Forcing public entities to pay minimum wages for prison work programs, the center also said, would ensure that those entities cannot improperly undercut the private firms they compete with. Allowing entities to pay subminimum wages for some of their workers, the group said, limits the ability of firms with higher payroll costs to provide the same service at the same price.
Lucy Zhou, counsel for the Public Justice Center, said in a statement Wednesday that inmates are not categorically exempt from FLSA protections.

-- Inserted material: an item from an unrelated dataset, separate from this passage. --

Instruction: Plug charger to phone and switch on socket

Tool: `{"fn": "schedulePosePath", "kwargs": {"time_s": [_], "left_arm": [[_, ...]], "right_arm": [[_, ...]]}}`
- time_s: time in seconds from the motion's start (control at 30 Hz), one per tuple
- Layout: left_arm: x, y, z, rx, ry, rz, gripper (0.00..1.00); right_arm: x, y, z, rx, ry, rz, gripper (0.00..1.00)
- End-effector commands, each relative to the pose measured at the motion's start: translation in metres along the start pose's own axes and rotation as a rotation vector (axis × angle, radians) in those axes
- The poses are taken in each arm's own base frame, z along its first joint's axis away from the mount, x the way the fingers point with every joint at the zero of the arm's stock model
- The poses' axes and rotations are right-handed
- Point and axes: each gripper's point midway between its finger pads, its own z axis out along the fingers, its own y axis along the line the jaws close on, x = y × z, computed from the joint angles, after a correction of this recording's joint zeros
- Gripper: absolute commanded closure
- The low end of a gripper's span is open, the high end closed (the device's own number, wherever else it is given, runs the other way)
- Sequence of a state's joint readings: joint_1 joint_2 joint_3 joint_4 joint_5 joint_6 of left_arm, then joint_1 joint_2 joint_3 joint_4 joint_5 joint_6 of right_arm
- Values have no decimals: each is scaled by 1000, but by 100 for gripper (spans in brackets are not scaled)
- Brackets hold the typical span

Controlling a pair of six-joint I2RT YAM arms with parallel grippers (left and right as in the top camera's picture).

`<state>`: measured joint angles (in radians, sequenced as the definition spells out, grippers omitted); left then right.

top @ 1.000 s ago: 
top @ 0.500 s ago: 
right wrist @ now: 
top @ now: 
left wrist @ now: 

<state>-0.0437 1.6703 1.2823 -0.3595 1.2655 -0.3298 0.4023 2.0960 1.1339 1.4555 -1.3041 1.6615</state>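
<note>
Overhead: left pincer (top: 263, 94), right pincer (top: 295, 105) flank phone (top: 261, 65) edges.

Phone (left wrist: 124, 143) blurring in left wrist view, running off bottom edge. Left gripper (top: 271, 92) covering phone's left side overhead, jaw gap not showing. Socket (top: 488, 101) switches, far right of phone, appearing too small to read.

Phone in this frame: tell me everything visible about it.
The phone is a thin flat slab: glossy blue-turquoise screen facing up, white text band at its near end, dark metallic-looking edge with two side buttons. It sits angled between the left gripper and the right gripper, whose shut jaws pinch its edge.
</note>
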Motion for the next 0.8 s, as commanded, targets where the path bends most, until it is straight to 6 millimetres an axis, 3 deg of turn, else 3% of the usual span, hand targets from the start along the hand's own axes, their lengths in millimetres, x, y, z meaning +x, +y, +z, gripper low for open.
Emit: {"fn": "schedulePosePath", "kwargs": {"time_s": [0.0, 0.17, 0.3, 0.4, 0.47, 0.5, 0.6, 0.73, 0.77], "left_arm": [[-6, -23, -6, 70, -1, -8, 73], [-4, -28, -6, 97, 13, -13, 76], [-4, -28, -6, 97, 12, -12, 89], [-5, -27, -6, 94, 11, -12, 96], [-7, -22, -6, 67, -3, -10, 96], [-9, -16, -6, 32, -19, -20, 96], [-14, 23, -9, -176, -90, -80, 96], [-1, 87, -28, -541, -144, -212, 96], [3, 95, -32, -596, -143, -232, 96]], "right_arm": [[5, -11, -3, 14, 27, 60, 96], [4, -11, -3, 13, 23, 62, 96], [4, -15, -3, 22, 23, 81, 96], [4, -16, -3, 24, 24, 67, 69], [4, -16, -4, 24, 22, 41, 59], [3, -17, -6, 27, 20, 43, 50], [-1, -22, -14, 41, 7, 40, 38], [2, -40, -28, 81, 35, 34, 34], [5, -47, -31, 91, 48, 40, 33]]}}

"There is no exemption under the FLSA for people who are incarcerated, even though the statute exempts certain other kinds of workers," Zhou said. "These plaintiffs were working outside of the detention center, alongside nonincarcerated workers who were doing the same job and being paid minimum wage, for a county agency that was trying to turn a bigger profit in a competitive market."
Representatives of Baltimore County did not immediately respond to a request for comment.
The Public Justice Center, Legal Aid Justice Center, Mountain State Justice and National Employment Lawyers Association are represented by Monisha Cherayil and Lucy Zhou of the Public Justice Center.
The inmates are represented by Howard Hoffman and Jordan S. Liew of Hoffman Employment Law LLC.
Baltimore County is represented by Jeffrey Johnson and Kraig Long of Nelson Mullins Riley & Scarborough LLP.
The case is Scott et al. v. Baltimore County, case number 23-1731, in the U.S. Appeals Court for the Fourth Circuit.